### The problem
Take the lines below between the one holding "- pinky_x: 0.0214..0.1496" and the one holding "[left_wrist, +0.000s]", inclusive, and copy them exactly. Add nothing.

### Available data
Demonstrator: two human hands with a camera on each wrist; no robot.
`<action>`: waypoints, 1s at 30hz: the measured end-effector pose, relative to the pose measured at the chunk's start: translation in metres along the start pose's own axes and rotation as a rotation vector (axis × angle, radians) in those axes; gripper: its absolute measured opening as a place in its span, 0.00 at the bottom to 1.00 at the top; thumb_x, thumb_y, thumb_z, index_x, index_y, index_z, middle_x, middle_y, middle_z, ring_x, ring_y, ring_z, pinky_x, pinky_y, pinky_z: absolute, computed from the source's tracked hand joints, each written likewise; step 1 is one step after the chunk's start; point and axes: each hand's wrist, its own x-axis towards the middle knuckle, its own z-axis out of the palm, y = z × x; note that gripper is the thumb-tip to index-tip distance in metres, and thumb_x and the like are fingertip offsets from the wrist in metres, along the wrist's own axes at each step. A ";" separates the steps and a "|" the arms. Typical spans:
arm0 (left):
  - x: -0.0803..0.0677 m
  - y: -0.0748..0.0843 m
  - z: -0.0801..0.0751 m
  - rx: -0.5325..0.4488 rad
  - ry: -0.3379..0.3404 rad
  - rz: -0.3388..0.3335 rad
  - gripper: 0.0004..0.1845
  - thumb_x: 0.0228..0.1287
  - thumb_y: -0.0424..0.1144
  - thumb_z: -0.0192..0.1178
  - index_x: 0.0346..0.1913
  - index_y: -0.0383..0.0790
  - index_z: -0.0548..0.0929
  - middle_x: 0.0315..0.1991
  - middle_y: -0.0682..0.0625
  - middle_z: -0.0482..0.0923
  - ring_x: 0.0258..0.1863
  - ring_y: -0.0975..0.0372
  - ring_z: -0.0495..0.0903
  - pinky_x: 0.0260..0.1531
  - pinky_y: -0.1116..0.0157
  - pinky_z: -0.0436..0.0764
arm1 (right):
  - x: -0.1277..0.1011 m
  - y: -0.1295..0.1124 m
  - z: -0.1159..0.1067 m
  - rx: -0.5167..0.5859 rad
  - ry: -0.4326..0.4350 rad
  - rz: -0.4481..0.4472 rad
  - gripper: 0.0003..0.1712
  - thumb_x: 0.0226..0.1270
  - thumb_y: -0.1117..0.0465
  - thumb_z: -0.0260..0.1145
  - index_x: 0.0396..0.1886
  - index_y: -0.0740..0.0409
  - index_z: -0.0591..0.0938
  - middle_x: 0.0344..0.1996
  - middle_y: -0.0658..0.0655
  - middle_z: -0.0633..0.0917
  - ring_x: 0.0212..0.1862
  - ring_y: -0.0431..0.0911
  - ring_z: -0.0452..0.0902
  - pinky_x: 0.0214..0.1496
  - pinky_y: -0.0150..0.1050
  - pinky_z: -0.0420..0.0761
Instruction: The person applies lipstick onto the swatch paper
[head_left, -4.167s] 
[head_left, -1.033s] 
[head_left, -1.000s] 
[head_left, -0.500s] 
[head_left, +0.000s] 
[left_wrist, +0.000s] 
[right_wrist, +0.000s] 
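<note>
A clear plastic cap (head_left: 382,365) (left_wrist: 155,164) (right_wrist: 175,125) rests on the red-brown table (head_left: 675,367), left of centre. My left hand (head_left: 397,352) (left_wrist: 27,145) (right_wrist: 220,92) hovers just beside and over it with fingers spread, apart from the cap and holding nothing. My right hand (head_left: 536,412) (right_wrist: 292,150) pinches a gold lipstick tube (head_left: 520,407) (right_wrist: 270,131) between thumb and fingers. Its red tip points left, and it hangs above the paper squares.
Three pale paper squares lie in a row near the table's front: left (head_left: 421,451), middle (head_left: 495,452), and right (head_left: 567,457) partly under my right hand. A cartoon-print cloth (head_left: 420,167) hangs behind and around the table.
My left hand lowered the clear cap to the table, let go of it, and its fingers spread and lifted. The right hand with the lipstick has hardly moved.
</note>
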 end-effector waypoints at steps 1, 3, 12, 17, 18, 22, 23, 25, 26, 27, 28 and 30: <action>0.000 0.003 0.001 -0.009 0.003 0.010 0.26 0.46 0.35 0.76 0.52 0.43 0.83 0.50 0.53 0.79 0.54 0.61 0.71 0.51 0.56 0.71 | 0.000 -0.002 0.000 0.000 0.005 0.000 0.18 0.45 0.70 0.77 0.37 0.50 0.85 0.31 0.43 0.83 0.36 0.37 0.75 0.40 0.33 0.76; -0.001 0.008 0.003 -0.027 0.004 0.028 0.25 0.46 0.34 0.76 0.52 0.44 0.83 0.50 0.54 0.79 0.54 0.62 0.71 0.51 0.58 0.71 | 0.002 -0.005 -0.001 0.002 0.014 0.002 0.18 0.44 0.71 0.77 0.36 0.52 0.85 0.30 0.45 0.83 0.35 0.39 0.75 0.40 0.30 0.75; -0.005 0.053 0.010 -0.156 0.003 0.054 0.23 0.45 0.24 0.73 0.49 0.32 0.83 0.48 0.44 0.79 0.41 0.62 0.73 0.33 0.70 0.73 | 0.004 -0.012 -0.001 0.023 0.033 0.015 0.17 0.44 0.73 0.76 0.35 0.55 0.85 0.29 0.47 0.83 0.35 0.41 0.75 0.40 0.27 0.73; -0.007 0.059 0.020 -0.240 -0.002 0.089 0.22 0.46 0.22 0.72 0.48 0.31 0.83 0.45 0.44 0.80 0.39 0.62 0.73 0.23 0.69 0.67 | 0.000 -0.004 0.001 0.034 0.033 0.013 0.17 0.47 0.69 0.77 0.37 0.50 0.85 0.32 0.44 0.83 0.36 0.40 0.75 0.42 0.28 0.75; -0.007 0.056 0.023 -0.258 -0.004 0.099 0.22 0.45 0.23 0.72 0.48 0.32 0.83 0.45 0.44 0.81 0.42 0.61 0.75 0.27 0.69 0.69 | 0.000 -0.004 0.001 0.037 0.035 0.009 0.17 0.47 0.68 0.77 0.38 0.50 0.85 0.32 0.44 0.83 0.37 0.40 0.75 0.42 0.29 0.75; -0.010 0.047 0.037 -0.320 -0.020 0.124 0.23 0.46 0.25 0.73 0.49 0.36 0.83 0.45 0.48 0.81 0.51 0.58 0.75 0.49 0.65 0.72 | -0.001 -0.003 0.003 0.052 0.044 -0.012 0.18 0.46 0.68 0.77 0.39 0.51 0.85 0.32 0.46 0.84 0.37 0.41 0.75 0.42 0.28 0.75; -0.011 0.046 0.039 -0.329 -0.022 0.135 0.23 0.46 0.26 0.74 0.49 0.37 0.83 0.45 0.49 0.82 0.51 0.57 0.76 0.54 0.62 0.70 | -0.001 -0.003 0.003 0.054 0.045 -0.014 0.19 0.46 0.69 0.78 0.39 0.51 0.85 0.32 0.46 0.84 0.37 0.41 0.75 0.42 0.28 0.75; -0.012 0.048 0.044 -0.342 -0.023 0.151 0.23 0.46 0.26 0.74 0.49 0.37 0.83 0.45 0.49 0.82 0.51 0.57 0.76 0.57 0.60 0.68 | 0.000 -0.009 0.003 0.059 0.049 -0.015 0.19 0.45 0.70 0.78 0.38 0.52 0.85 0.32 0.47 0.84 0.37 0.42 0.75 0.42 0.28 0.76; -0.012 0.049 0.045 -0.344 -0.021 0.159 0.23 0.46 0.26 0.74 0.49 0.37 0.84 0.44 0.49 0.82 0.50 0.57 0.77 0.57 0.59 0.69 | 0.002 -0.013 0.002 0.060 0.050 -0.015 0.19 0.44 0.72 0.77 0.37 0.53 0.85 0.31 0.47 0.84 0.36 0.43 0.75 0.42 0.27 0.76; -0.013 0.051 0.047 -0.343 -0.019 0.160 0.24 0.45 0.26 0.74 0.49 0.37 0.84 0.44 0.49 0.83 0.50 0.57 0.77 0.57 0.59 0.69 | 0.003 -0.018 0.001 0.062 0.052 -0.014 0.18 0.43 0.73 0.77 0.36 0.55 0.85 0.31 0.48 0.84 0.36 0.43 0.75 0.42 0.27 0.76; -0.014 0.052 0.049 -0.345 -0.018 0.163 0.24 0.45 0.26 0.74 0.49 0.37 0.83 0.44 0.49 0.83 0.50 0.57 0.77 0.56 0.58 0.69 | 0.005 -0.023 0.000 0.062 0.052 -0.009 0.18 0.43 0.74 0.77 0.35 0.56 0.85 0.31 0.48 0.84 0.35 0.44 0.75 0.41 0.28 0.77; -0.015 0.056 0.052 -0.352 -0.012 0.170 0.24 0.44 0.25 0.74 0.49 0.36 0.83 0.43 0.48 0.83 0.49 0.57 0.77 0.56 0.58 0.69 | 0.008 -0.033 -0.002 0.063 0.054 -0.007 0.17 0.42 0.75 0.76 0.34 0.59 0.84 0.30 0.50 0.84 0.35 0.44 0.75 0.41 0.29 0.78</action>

### Response
  - pinky_x: 0.0214..0.1496
  - pinky_y: -0.0150..0.1050
  - pinky_z: -0.0420..0.0761
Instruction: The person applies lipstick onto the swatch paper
[head_left, -4.167s] 
[head_left, -1.033s] 
[head_left, -1.000s] 
[head_left, -0.500s] 
[head_left, +0.000s] 
[left_wrist, +0.000s] 

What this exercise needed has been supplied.